The consumer health advocacy group, Public Citizen considers 80 mg simvastatin unsafe and wants it off the market to protect the public. On its Worst Pills, Best Pillswebsite (subscribers only), it presses for a recall of 80 mg dose and urges consumers, no matter how long they have been on it, to ask their doctor for an alternative that is weaker.
According to FDA’s Safety Communication, approximately 2.1 million patients in the US were prescribed a product containing 80 mg simvastatin in 2010.

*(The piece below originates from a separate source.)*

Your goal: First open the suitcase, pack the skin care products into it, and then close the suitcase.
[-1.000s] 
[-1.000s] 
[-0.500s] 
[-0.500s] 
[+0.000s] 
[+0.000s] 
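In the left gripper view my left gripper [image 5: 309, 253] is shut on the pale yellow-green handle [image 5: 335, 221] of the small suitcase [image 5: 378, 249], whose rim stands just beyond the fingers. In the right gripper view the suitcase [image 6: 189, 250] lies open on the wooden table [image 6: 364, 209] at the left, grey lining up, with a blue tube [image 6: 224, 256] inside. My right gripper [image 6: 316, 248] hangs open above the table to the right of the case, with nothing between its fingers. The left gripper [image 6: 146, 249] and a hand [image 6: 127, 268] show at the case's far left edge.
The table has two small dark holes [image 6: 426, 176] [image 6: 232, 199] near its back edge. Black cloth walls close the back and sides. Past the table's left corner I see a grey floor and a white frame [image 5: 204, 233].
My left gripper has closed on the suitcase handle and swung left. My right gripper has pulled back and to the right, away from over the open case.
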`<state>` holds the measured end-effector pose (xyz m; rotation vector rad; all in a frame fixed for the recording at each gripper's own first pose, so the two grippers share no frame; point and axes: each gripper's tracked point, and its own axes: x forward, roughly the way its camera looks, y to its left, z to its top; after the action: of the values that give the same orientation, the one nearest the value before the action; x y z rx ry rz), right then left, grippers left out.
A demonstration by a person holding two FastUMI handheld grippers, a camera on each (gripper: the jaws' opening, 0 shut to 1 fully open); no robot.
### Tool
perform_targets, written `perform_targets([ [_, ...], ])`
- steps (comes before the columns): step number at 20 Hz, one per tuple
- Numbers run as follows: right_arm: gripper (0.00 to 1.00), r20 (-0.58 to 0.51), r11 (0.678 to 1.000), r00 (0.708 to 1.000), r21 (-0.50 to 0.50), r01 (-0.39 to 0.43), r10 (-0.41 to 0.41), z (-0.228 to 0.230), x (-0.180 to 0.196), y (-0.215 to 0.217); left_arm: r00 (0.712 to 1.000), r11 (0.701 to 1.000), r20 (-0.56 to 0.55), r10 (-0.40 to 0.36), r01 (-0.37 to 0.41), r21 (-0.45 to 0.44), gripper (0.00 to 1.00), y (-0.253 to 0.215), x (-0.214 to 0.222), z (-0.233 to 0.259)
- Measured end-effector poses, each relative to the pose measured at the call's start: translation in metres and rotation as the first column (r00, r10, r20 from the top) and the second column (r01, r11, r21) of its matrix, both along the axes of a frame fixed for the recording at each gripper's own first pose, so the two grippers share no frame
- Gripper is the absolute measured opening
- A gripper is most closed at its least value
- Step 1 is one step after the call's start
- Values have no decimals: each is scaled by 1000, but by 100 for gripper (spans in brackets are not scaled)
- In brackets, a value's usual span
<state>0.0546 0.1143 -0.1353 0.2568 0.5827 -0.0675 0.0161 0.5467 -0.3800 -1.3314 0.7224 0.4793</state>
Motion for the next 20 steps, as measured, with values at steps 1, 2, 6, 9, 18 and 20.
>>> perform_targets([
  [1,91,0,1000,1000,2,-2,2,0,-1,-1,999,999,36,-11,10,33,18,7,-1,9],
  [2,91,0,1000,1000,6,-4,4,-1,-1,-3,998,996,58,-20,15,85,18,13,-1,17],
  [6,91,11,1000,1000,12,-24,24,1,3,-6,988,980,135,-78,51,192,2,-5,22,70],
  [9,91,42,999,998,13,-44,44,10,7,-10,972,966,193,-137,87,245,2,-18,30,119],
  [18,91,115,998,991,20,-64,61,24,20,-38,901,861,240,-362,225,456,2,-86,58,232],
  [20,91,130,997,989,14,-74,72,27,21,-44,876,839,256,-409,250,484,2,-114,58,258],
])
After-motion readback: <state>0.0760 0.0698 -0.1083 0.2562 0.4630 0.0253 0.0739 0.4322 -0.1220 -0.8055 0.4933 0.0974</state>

Prescribing Simvastin in the Elderly
Rodney Hayward, professor of public health and internal medicine at the University of Michigan, told me that sometimes, fatigue and muscle weakness are attributed to aging, when the culprit might be excess dosing. He said: “Unfortunately, people don’t realize that an excessive dose might be causing loss of appetite, muscle problems, and not eating enough. The most common adverse event with the high-dose statins are the myopathies, pain in the muscles.” And if the old are not doing well, the sensible thing is to taper down.”
Also, of critical importance, “as people age, the risks and benefits of people being on medicine change,” said Hayward. “Processing through the kidneys especially is increasingly less effective. You want to be aware of how many medications, and how many doses people are on, and reconcile that with the amount of benefit and risk.”